The summer tourism season is here and soon beaches will be filled like this one on Ninth Street in 2022.
By DONALD WITTKOWSKI
Could surging gas prices be to blame? Or could it be the sting of inflation overall? Or could there be some other factor this summer that is driving down revenue in two vital areas of Ocean City’s tourism industry?
For now, Ocean City officials are not speculating on the cause, but the latest figures show that beach tag sales and parking revenue for 2022 have dipped compared to the banner summer of 2021 – a year boosted by the end of COVID-19 restrictions.
“I think 2021 is a tough measuring stick to live up to,” said Frank Donato, the city’s chief financial officer.
Donato noted it is simply too early to tell whether the record-high gas prices that climbed above $5 per gallon in June or inflation hitting a new 40-year high this summer are cutting into Ocean City’s vacation market.
“I don’t know if anyone can say for certain,” he said.
Beach tag sales and parking revenue are considered key economic indicators of the strength of the summer tourism season.
Figures compiled through July 31 show that beach tag revenue has totaled nearly $3.5 million so far this summer, compared to about $3.8 million in the same period in 2021.
On the parking side, total revenue came in at about $1.85 million through July 31, compared to about $2.2 million for the same period last year.
“Not great news. Not bad news. OK news,” is how City Business Administrator George Savastano characterized the 2022 revenue figures up to this point.
Overall, he believes that the beach tag sales and parking revenue are “promising.”
“We’re not done yet. Hopefully, we’ll have a strong remainder of the (summer) season and a strong fall,” Savastano said while reporting on the revenue figures during a City Council meeting Thursday night.
Beach tags date back to 1976 in Ocean City.
Beach tag revenue will continue to grow through Labor Day, the last day tags are required in Ocean City. Total revenue usually comes in at around $4 million annually.
City officials projected $4 million in total beach tag revenue for 2022. The city’s all-time high in beach tag sales was slightly over $4.2 million in 2021.
“It remains to be seen if we’re going to hit the $4 million number,” Savastano said of 2022.
Ocean City has had beach tags since 1976. Beach tag revenue covers the cost of keeping the beaches clean, employing lifeguards, hiring summer police officers and paying for the city’s share of beach replenishment projects in partnership with the U.S. Army Corps of Engineers.
After the 2020 season dealing with COVID-19 crowd restrictions, temporary beach closures and the mask mandate, Ocean City’s beach tag sales jumped to record levels in 2021 as vacationers returned to the shore in droves.
Donato said city officials thought it would be difficult to match or exceed 2021’s blockbuster results this summer.

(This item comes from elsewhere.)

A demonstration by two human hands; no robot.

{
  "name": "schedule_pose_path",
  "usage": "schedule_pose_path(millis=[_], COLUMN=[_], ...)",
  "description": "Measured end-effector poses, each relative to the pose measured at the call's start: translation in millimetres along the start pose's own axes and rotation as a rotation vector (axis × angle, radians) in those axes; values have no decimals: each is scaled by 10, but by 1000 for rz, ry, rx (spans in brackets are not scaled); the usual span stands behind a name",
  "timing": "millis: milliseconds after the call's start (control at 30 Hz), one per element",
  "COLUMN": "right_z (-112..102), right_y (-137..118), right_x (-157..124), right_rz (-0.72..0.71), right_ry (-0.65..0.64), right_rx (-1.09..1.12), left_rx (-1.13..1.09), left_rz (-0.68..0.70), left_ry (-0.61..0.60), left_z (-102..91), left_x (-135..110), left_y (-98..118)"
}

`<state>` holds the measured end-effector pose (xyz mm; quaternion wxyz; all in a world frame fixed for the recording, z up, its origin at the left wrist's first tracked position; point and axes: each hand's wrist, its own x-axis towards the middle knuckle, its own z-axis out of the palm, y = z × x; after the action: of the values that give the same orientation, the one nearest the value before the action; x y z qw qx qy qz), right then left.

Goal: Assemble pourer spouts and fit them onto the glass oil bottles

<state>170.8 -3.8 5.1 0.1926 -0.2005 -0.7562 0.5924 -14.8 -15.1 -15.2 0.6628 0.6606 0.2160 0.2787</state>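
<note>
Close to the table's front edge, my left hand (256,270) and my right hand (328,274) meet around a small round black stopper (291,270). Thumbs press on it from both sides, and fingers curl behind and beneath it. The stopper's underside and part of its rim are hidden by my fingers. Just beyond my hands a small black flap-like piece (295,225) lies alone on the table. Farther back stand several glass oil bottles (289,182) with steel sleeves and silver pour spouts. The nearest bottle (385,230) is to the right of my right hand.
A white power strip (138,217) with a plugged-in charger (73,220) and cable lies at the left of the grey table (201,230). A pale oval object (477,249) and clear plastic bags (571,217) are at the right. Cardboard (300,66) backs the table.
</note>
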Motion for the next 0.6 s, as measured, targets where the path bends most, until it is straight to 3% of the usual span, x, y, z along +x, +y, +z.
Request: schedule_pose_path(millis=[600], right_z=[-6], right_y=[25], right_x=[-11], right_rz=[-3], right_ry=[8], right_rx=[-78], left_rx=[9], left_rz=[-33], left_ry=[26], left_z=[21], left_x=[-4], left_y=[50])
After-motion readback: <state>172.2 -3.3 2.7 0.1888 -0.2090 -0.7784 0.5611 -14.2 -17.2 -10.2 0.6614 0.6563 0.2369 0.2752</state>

“2021 was the COVID rebound year. They were off-the-chart records in almost all categories,” he said of the revenue figures. “We knew it would be hard to match.”
Discounting 2021 as an anomaly, a better comparison would be to look at the revenue figures for 2019, the last year before the COVID-19 outbreak, city officials said.

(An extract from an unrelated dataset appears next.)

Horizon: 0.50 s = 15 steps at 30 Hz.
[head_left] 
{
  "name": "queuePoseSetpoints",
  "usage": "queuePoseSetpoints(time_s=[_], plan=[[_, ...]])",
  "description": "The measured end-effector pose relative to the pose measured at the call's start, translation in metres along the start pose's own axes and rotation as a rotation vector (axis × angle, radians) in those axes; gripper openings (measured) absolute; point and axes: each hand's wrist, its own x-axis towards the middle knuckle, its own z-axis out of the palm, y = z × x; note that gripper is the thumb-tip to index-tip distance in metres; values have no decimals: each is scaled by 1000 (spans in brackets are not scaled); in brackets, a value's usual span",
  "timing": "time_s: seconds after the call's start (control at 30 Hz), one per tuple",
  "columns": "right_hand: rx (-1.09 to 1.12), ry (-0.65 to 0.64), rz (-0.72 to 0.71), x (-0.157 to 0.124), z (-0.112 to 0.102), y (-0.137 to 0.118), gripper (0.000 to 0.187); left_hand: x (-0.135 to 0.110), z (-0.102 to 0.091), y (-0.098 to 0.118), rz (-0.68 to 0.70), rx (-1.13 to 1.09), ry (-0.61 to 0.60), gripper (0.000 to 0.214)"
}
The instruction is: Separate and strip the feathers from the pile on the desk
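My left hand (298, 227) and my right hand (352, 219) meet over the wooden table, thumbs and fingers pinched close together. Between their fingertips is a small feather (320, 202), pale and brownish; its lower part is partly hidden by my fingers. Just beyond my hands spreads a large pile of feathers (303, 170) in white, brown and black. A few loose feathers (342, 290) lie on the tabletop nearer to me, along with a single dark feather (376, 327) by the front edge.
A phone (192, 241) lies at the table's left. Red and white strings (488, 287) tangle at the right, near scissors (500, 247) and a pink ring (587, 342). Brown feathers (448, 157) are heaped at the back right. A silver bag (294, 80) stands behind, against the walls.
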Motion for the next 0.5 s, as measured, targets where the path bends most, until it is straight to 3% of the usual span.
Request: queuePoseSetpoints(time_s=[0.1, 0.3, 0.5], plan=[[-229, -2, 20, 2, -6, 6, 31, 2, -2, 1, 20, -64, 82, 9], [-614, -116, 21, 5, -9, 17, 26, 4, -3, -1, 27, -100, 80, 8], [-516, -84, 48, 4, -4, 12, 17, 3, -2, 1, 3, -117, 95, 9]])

Savastano and Donato stressed that although the city is down in beach tag revenue compared to 2021, it is up compared to 2019 – a strong summer season in its own right. Overall, 2019 was recognized as the pre-COVID record year for Ocean City.

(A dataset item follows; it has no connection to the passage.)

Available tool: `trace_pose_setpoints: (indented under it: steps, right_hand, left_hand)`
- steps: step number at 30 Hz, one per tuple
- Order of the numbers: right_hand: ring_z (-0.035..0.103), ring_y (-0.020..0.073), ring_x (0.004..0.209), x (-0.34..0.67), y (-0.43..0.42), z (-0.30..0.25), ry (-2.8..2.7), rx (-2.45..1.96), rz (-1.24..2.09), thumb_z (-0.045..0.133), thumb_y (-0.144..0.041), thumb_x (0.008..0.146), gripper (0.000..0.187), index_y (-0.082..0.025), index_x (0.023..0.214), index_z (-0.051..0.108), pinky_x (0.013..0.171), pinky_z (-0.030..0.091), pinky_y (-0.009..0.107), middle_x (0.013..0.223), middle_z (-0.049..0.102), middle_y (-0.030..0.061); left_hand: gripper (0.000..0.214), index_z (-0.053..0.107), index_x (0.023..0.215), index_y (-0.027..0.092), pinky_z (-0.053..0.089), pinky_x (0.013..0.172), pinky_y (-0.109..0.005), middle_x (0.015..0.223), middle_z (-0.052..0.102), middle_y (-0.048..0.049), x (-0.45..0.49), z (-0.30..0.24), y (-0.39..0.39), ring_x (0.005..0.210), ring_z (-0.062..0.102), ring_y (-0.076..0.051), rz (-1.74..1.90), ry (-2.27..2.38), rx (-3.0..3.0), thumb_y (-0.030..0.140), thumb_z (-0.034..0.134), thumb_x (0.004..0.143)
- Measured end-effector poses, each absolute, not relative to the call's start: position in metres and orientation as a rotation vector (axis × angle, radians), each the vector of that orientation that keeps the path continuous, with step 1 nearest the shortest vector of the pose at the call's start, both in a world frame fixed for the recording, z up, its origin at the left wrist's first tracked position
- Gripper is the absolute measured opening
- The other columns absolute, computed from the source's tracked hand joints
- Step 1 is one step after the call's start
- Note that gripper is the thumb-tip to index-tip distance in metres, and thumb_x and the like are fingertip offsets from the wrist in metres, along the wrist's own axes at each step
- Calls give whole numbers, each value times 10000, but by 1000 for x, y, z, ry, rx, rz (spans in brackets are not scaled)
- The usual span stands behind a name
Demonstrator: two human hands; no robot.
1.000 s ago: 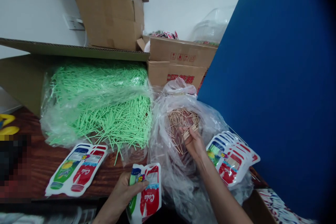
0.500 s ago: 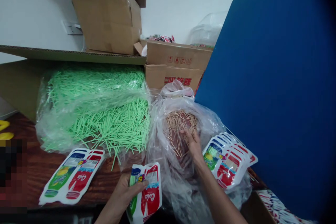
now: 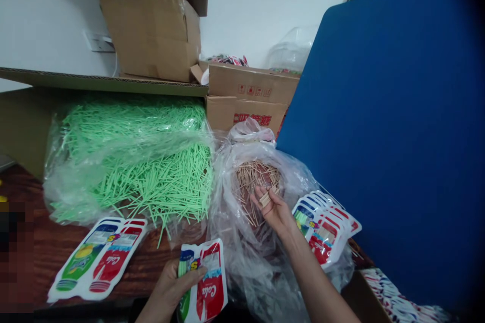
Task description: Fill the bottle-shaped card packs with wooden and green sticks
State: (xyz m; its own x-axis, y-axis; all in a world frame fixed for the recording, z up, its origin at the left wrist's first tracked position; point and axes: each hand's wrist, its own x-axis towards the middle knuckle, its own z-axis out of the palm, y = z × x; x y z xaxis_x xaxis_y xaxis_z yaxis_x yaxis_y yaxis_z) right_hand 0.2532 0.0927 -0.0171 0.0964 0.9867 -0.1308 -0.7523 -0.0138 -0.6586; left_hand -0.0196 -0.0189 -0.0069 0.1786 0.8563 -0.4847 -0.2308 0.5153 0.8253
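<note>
My left hand (image 3: 172,285) grips a bottle-shaped printed pouch (image 3: 204,287) at the bottom centre, thumb across its top, with green sticks showing in its green half. My right hand (image 3: 275,209) is inside a clear plastic bag (image 3: 242,247) of wooden toothpicks (image 3: 252,181), fingers pinched on a small bunch of toothpicks lifted just above the pile.
A big bag of green plastic sticks (image 3: 132,161) spills from an open cardboard box (image 3: 22,116) at left. Flat empty pouches (image 3: 96,260) lie on the wooden table; a stack of filled pouches (image 3: 326,227) sits right of the bag. A blue panel (image 3: 390,126) stands at right; more boxes (image 3: 246,93) behind.
My right hand dipped its fingers into the toothpick pile and has come back up with a small bunch pinched. The left hand and pouch stayed put; the view drifted slightly.
</note>
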Motion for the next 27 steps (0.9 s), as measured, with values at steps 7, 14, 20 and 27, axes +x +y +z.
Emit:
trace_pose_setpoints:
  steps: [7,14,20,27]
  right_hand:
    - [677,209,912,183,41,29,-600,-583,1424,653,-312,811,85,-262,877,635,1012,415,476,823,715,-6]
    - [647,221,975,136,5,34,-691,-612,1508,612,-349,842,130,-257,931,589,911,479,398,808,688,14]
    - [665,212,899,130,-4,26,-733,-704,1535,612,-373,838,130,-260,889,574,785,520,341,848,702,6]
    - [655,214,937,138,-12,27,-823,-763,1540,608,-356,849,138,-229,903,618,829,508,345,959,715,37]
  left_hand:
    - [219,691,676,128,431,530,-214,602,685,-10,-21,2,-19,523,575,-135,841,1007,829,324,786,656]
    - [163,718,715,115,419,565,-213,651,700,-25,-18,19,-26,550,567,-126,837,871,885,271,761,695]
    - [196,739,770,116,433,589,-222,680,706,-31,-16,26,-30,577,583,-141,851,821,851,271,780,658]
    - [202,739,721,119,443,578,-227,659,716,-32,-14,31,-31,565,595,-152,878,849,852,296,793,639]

“We’re behind last year, but ahead of the record year of 2019,” Savastano said.
The 2022 figure of nearly $3.5 million in beach tag sales through July 31 is about $4,400 higher than the revenue during the same period in 2019.
However, for parking revenue, the 2022 figure of about $1.85 million is down compared to the $1.94 million for the same period in 2019. The city has projected $3.2 million in total parking revenue for 2022.
By any measure, Ocean City continues to rebound from the revenue levels of the COVID-depressed summer of 2020. In 2020, beach tag sales were about $3.3 million through July 31 and parking revenue was just under $1.4 million for the same period, according to figures released by city officials.
Parking revenue is a key indicator of the strength of the summer tourism season.